Do ball crawls even still exist? I haven't seen a true ball crawl in years. Remember that ginormous ball crawl in the funhouse at Lagoon? Heaven knows what was crawling around at the bottom of that thing! I once reached deep down into the pit and felt what I believed to be a jello mold. As time progressed and I became more knowledgeable, I believe what I really touched was either a tub of melted down jelly bracelets or a discarded breast implant.
My buddy once said he found ten bucks in that cesspool of plasticity. Therefore, with every visit, I would take a deep breath and navigate the depths of the germ invested swamp. I never found ten bucks, but I undoubtably contracted several colds and I think perhaps hepatitis B. That reminds me, I need to be retested.

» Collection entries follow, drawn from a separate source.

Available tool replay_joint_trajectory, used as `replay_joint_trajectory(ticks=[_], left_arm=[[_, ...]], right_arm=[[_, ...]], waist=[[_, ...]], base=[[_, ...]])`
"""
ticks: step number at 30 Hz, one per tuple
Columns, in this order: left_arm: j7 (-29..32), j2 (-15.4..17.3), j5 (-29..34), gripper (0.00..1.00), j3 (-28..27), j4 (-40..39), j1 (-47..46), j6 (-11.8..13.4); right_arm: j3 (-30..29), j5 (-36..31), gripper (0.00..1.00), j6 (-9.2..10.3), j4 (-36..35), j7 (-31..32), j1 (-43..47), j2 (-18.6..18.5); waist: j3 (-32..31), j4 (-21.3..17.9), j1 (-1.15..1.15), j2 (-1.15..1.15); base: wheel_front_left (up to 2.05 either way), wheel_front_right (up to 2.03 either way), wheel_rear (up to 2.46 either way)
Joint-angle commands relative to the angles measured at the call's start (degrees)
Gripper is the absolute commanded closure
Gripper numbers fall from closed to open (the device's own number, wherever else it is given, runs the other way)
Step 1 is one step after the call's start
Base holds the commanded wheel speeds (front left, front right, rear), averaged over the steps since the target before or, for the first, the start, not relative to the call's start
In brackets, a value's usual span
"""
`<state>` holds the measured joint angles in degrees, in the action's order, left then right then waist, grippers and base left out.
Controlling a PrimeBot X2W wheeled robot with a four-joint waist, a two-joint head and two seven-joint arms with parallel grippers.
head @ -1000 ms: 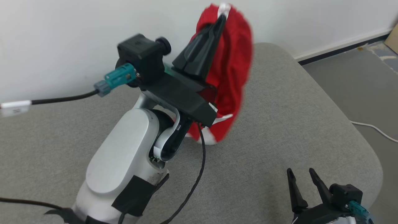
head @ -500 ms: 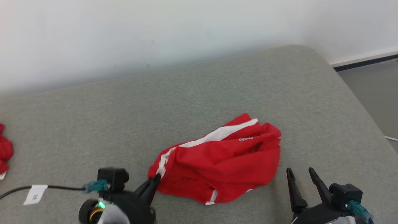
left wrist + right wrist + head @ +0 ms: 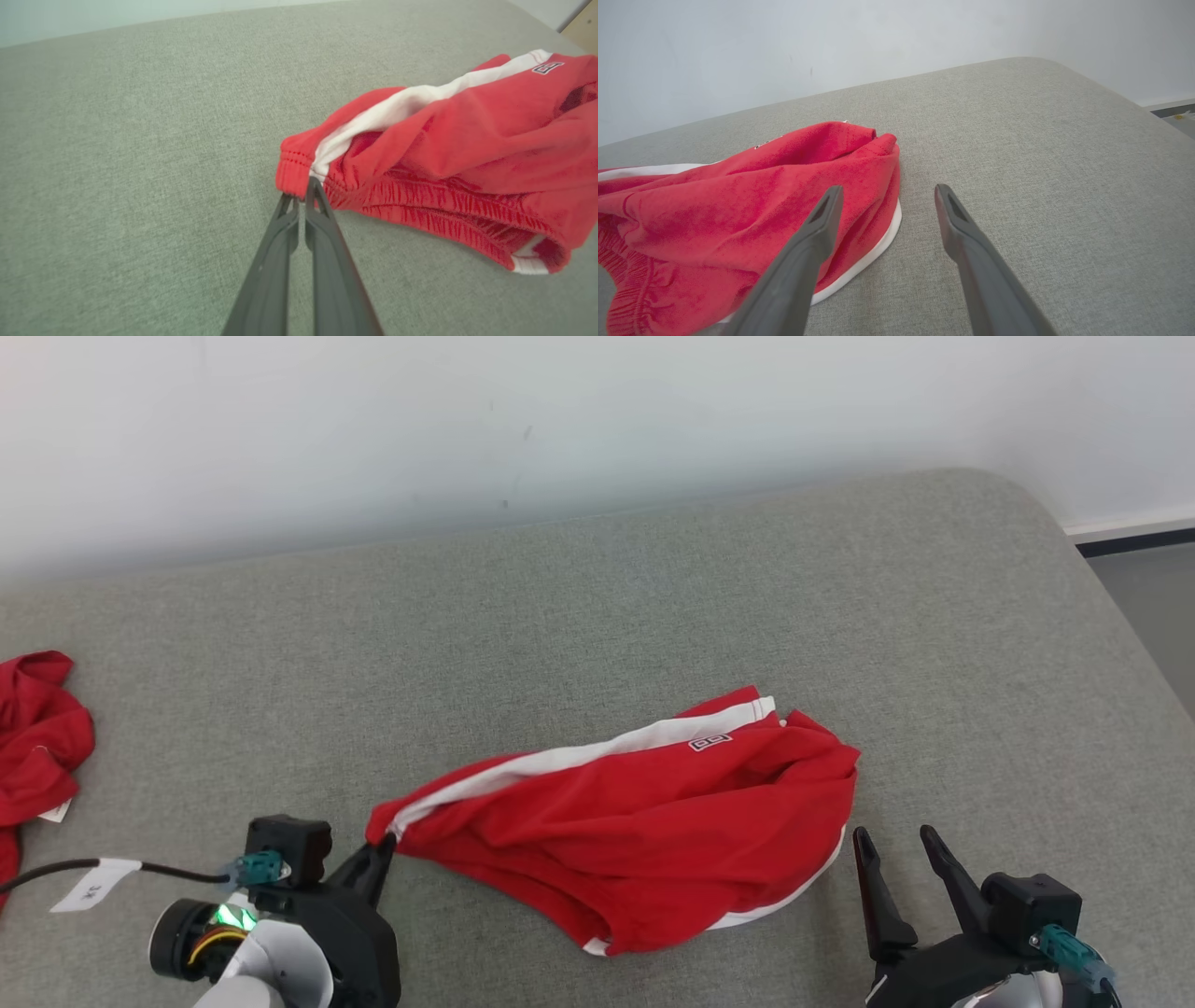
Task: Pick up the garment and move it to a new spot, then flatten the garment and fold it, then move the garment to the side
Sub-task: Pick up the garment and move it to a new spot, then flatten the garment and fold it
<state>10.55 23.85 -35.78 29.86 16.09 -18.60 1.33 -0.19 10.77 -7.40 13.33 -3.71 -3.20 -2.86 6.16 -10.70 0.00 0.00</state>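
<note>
Garment (image 3: 644, 821) — red shorts with a white side stripe, by the look of them — is lying crumpled near the front middle of the grey padded surface (image 3: 653, 569) in the head view, between the two arms. The left pincer (image 3: 381, 847) is touching its left end. The right pincer (image 3: 892, 833) is hovering just beside its right edge, fingers parted and holding nothing. Another red cloth (image 3: 37, 737) is sitting well apart at the far left.

In the left wrist view the two fingers are pressing almost together, pinching the gathered waistband (image 3: 294, 170) at the corner where the stripe (image 3: 397, 105) is ending. That elastic edge is probably giving the firmest purchase. The body cloth is looking soft, light and limp, so it is likely to sag and bunch under any lift.

In the right wrist view the spread fingers are pointing past the white-trimmed hem (image 3: 873, 254). One fingertip is overlapping the cloth in the picture, but whether it is touching cannot be told. A second hold on the waistband's far end, or on that hem, is looking like the sensible choice for spreading it flat.
</note>
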Motion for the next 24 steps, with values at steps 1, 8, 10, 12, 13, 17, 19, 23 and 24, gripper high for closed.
replay_joint_trajectory(ticks=[1, 8, 10, 12, 13, 17, 19, 23, 24], left_arm=[[-1.1, -0.6, 0.4, 1.00, -0.2, 0.8, -0.7, 0.9], [-4.2, -4.3, -4.9, 0.00, -4.0, 1.9, 2.0, 2.8], [-4.1, -4.8, -6.4, 0.00, -4.9, 1.3, 3.2, 2.8], [-3.7, -5.2, -8.2, 0.00, -5.4, 0.7, 4.5, 2.6], [-3.3, -5.6, -9.3, 0.00, -5.8, 0.2, 5.4, 2.4], [-2.6, -8.2, -13.9, 0.00, -7.7, 0.8, 5.0, 2.1], [-1.5, -9.1, -16.0, 0.00, -8.7, 2.2, 3.6, 2.4], [-0.1, -11.5, -19.5, 0.12, -11.2, 6.3, 0.3, 4.1], [0.3, -11.5, -19.5, 0.27, -11.4, 7.4, -0.5, 4.9]], right_arm=[[0.0, -0.4, 0.00, -0.18, -0.3, 0.0, 0.5, 0.0], [-0.9, -1.3, 0.00, -0.18, -0.6, 0.9, 0.7, 0.0], [-1.4, -1.6, 0.00, -0.18, -0.9, 1.2, 0.8, 0.0], [-2.0, -2.0, 0.00, -0.18, -1.7, 1.7, 1.0, 0.0], [-2.4, -2.5, 0.00, -0.18, -2.6, 2.3, 0.6, 0.0], [-2.5, -3.0, 0.00, -0.18, -4.4, 4.2, -0.7, 0.0], [-2.1, -3.6, 0.00, -0.18, -5.2, 5.1, -1.6, 0.0], [-0.8, -4.1, 0.00, -0.18, -6.5, 6.1, -3.3, 0.0], [-0.6, -4.1, 0.00, -0.18, -6.7, 6.2, -3.5, 0.0]], waist=[[-0.2, 0.1, 0.00, 0.00], [-1.7, 0.5, 0.00, 0.00], [-2.2, 0.8, 0.00, 0.00], [-2.7, 1.1, 0.00, 0.00], [-3.0, 1.5, 0.00, 0.00], [-3.1, 2.1, 0.00, 0.00], [-3.0, 2.3, 0.00, 0.00], [-2.5, 2.0, 0.00, 0.00], [-2.3, 1.8, 0.00, 0.00]], base=[[0.00, 0.00, 0.00], [0.00, 0.00, 0.00], [0.00, 0.00, 0.00], [0.00, 0.00, 0.00], [0.00, 0.00, 0.00], [0.00, 0.00, 0.00], [0.00, 0.00, 0.00], [0.00, 0.00, 0.00], [0.00, 0.00, 0.00]])
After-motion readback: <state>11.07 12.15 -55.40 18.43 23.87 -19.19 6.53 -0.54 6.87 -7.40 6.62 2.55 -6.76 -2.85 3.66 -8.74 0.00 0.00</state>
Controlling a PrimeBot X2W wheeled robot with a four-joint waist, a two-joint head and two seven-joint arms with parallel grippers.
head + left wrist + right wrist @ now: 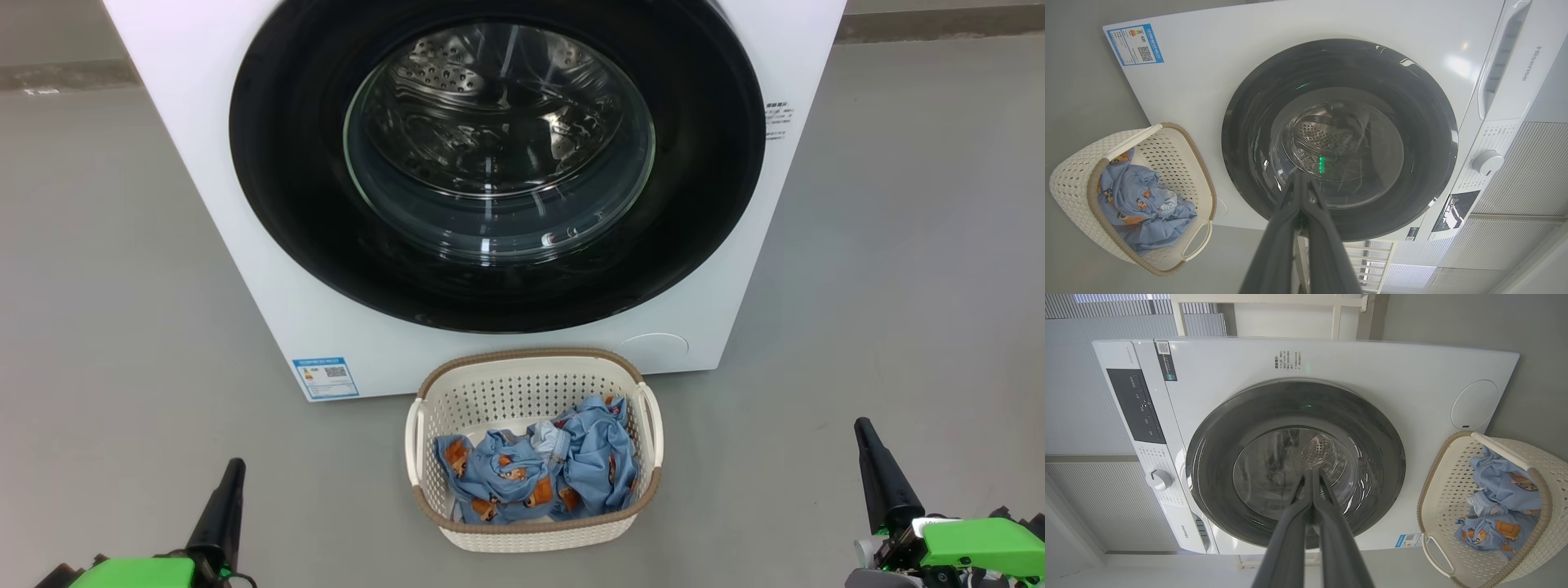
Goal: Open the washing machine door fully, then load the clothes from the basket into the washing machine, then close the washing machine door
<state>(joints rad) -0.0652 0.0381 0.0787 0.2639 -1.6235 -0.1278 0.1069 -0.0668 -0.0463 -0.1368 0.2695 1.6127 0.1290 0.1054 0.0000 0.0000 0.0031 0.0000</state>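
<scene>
Well, washing machine (pixel 200 122) sits at upper centre of head view, w/ washing machine door (pixel 302 212) flush against its front, i.e. closed. On the floor (pixel 122 327) just below it, lower centre, stands the basket (pixel 535 531), clothes (pixel 531 474) bunched inside. At lower left is left pincer (pixel 235 469), at lower right is right pincer (pixel 864 429). Both have fingers pressed together, holding nothing, well apart from basket & door.
</scene>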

The theory of the ball crawl is that kids will enjoy crawling around in a large vat filled with balls. Good theory, but kids will pretty much crawl around in anything. They could have opened a sesame seed crawl at the local park and the line would have gone around the block. The balls just seemed the most sanitary option and kids would not be shaking seeds out of the ears days after the crawl.
The ball crawl funland has been replaced today by water playthings like the giant water ball at the zoo or the fountains at the Gateway. I am sure this is for the best. Parents would much rather see their snotty nosed kids touch a giant, water covered ball than see their snotty nosed kids diving head first into a group of plastic balls that are covered in the snot of a child that is not their own. - It's the water makes it okay - it dilutes the snot. Plus, they must put chlorine in those things, right?
This entire discussion that I am having with myself reminds me of another story. When Lincoln was about 3 years old, he went to McDonalds with his Grandma Yospe. While the Grandparents ordered the usual cholesterol busters, they allowed Lincoln to play in the tubes of the playland. In a moment of desperate need, he was not able to find his way out in time and completely sticky'd the inside of a tube... with urine. My mom said that she could see kids crawl through it while he just stood there and screamed. Apparently, they could also see the urine just pouring out of the side of the tube. Once Lincoln was able to navigate his way out of the maze of toddler terror, they left, food in hand. They were not sticking around to see the fallout of that situation. However, I am sure that the other parents were very appreciative of Lincoln's gift as their children returned to their table with sticky hands and piss stained levi knees.